La Chronique Agora

La croissance chinoise à 7,8%… ou 3% ?

▪ Vendredi dernier, après une semaine mouvementée, j’avais bien besoin d’un peu de repos intellectuel. Je me suis donc mis à chercher un sujet qui nous changerait des problèmes éternellement repoussés de plafond légal de la dette ou de budget américain.

Il faut dire que passé le moment de soulagement après l’annonce mercredi dernier d’un accord entre les républicains et démocrates sur les deux écueils qui menaçaient la stabilité américaine, je n’ai pas pu m’empêcher d’être légèrement irritée. Accord, certes il y a eu, mais provisoire. Et je ne sais pas pour vous, mais personnellement, je n’ai aucune, mais alors aucune, envie de revivre début 2014 le psychodrame des derniers jours.

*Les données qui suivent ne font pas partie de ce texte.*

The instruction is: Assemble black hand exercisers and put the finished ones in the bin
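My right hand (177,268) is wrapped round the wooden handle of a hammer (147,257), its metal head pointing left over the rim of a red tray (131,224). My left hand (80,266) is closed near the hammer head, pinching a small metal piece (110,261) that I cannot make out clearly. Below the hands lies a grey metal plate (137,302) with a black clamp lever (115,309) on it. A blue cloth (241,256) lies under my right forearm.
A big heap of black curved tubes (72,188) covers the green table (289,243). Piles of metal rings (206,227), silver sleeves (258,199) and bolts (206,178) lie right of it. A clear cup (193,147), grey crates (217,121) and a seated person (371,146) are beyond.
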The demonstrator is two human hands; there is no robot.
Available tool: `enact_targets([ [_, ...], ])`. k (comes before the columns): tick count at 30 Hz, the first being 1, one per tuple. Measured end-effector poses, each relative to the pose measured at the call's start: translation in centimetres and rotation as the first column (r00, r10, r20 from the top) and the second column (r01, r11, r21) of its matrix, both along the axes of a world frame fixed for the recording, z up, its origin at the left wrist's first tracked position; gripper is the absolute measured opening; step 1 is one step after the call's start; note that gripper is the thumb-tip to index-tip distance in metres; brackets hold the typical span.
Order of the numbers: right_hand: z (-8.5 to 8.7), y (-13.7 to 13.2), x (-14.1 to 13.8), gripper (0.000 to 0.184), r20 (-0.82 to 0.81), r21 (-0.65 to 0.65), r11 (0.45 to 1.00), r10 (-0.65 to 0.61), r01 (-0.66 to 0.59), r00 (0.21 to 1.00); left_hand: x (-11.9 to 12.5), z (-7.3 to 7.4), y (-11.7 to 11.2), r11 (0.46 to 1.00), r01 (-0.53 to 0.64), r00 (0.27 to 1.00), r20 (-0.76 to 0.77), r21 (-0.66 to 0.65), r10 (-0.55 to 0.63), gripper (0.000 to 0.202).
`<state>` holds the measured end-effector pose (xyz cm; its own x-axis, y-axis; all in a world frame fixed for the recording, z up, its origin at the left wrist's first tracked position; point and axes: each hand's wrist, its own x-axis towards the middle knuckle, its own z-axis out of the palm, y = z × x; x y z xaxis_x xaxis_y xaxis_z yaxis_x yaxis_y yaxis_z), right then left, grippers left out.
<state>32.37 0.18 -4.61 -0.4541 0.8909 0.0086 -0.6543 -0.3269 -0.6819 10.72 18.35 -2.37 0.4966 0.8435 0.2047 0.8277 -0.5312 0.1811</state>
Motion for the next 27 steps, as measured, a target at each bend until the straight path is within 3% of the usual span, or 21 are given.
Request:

Me voilà donc à la recherche d’un sujet un peu léger, mais enrichissant (ne perdant pas cet objectif de vue), quand je tombe sur les derniers chiffres de la croissance chinoise : 7,8%.

7,8%.

Oui, je me répète mais le chiffre m’a surprise. 7,8% (et hop, une troisième fois !), c’est bien au-dessus des objectifs officiels de Pékin pour cette année (7,5%). C’est aussi mieux que les 7,5% de croissance du second trimestre et c’est également de quoi fermer le bec aux oiseaux de mauvais augure qui prédisent continuellement l’effondrement de la Chine, son implosion, son explosion, sa disparition.

Seulement voilà, dès qu’il s’agit de la Chine, il faut prendre les chiffres avec beaucoup de pincettes.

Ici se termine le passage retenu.